Photo via thinkstockphotos

First, it was pool. Then comic books. Then pinball machines. Then violent TV shows. Then violent video games. Then violent web pages. And now, well, it’s sometimes hard not to fall in with the legions of detractors who see signs of “Internet addiction” wherever they look among American youth. But no matter how troubled their elders may be by the hours kids spend on Facebook, Twitter, YouTube or any of a million other possible websites, when parents turn to the science on the subject, they won't find many answers.

Investigators from the University of Wisconsin’s School of Medicine and from the University of Washington went digging through the medical literature, searching for all the reputable studies available on the subject of problematic Internet use. Then they subjected all of those studies to rigorous methodological scrutiny, and concluded that…they really couldn't conclude much of anything at all. If Internet addiction exists, you certainly couldn’t prove it on the basis of existing scientific research, anyway.

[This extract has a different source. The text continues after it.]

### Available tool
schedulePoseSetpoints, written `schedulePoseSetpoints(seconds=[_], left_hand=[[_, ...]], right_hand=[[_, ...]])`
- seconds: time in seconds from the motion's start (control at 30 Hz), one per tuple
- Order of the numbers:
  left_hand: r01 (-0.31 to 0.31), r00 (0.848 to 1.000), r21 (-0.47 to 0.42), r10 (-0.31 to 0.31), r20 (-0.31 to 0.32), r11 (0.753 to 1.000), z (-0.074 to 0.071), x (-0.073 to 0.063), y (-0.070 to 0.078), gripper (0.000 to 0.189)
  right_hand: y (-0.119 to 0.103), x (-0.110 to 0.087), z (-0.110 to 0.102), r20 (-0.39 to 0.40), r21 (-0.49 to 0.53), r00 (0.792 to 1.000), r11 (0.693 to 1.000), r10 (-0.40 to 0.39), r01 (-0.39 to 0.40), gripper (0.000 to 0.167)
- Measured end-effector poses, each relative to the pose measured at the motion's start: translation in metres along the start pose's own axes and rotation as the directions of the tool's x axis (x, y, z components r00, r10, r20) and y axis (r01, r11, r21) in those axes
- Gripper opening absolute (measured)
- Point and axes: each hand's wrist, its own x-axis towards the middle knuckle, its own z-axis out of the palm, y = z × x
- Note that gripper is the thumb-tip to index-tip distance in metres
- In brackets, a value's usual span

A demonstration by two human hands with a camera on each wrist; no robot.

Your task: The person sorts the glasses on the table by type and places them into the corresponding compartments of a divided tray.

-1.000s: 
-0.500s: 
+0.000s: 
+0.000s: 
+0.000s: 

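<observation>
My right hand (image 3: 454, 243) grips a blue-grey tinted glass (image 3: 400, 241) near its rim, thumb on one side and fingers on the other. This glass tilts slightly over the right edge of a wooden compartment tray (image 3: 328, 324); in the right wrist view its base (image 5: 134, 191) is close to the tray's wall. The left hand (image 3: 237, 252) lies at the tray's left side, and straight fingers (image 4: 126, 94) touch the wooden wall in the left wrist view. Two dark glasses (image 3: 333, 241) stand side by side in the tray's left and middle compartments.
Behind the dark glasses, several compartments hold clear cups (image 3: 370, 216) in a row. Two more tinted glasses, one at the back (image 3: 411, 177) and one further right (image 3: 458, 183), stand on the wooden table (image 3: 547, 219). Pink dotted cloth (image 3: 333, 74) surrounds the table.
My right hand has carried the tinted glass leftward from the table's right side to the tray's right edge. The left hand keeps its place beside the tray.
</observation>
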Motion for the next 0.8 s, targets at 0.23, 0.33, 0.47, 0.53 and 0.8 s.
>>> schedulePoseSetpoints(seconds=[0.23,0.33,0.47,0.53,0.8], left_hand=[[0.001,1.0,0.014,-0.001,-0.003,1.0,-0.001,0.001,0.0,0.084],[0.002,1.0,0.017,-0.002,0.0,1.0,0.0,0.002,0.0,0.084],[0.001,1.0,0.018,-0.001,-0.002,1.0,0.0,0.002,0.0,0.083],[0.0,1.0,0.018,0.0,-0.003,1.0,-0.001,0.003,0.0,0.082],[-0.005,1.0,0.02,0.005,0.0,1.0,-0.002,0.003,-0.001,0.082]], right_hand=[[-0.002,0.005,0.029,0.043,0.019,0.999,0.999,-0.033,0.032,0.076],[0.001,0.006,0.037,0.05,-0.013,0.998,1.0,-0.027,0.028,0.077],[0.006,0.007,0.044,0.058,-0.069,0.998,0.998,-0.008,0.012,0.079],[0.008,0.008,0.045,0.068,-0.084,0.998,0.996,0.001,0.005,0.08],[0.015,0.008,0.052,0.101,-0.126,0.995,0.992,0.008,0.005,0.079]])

In the Archives of Pediatrics and Adolescent Medicine, the researchers concluded, somewhat anticlimactically: “The evaluation of problematic Internet use remains incomplete and is hampered by methodological inconsistencies…..Despite the newness of this area of study, most studies in our review were published more than three years ago.” Out of 600 possible studies, the researchers had to throw out all but 18  due to low-quality reports, low response rates, and missing data. At this point, it appears that Internet addiction remains more folklore than fact.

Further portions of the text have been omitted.